So the polarity of the terminus section must change: first, it will match the polarity of the main line the loco comes from, then it has to be reversed in order to match the main line as it will return to it through another access, is that ok?

That can be annoying because the train will stop and even reverse its direction, but in my case, as it must stop at the end, that is a good moment to change (terminus) track polarity.

The switch I left at the end is intended for letting the loco, after uncoupling from the passengers consist, reverse direction and run parallel to the consist to the other end, couple the consist and return to service. Yes the loco will be reversed though its speed will be forward because I switched polarity in that section. Or am I wrong, because it's DCC and the phase will not alter the forward/reverse speed direction?


----------



## DonR (Oct 18, 2012)

RVA

You are running DCC. Unlike DC, the phase/polarity
of the rails does not affect loco direction or speed. Your
DCC controller sends a digital signal thru the rails to
a decoder in each of your locos. Only that will
be in control. The modified AC track voltage is
stable at around 14 volts. It doesn't go off and
on or vary. It is used to power the loco decoders
and carry the digital information.

A short explanation of a reverse loop controller.

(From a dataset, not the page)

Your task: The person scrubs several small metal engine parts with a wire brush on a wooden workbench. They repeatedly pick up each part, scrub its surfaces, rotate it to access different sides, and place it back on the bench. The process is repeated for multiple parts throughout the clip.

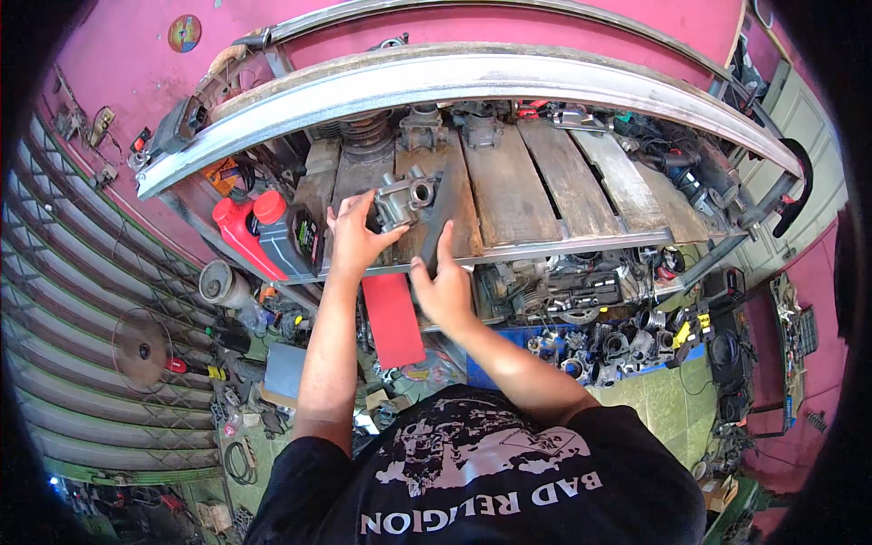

When a loco's wheels span the insulated joiners (or gap)
there is a short circuit. The DCC reverse loop controller
reverses the phase of the isolated section matching
that of the main track. The loco
continues on smoothly, it's lights don't even flicker. 
(the loco does not stop or reverse) Then
when the loco reaches the 2nd set of joiners there is
another 'short' that causes the reverse loop controller
to again reverse the phase of the isolated section, again
matching that of the main line. The phase of the
mainline is unaffected by all of this action and there
no effect on any other locos running on the layout
at the same time.

And by the way, the reverse loop controller is totally
automatic. Once installed and working you never
touch it again. You won't even know it's there.

Don


----------



## rva1945 (Feb 11, 2016)

So the loco itself creates the short because the front left wheels will pick up a pole and the rear left wheels will pick up the other pole, and the same will happen with the right wheels. As the wheels at the same side are the same electrical connection, there is the short, ok?

Now, in my case, if I make sure that the loop polarity matches the main line before accessing it and after leaving it, everything should be ok.

I will control the switches or points with servos driven by an Arduino. In that case, I can make the switches work in sync in such a way that the access switch will be on while the exit one will be off, and vice-versa. At the same time, matching the corresponding polarities. I must study it later at home but maybe I must make sure that the loco will not reverse back to the main as soon as I changed polarities or the short will be created. But I can prevent that with the correct code running in the Arduino.

There are some detection modules but I don't like those that detect the short, I consider it dangerous for the decoders or the DCC power source. I'll try find a solution without the need for buying a module.

Thanks.


----------



## Brakeman Jake (Mar 8, 2009)

Simply identify the portion of track that needs polarity reversing,install insulated joiners at both tracks both ends then install a reversing module as per the easy instructions then forget it.It's that easy.And for your worries,these modules have been used for years without known issues.

There's no danger to the decoders as the modules react instantly as soon as the first axle of the loco jumps the gap while at least three other axles of the loco (diesel) are still on the main so that there's no current stoppage to the decoder.When leaving the reversing section,the polarity will change under the loco (wich the decoder ignores) but there still isn't any current interruption while jumping the gap.


----------



## rva1945 (Feb 11, 2016)

Well, I think here I have the freight ops yard and a passenger ops area with possibility of selecting among 3 locos.

No short, or at least that is what I think, please tell me if I'm wrong.

I'll feel truly happy if I can get rid of the shorting nightmare.

Regards,
R.


----------



## bluenavigator (Aug 30, 2015)

On that last image, I do not see any short anywhere. So it will be fine. Only that tracks in parallel, they might be too close to each other. NMRA recommendation was 2 1/4" center to center of the tracks, I believe. More width on curved tracks. That is to avoid bumping rolling stocks on different tracks.


----------



## DonR (Oct 18, 2012)

Clean as a whistle. But, you eliminated the loco run around
track for your passenger train.

Also, with all of that single track main line I sure would
want to add passing sidings. Those will make your
operation of trains more exciting.

Don


----------



## wvgca (Jan 21, 2013)

I was wondering how you intend to switch the turnouts, the one on the upper right would be a pretty long read for a manual ground throw, easy with throw rod, or electric throw ..


----------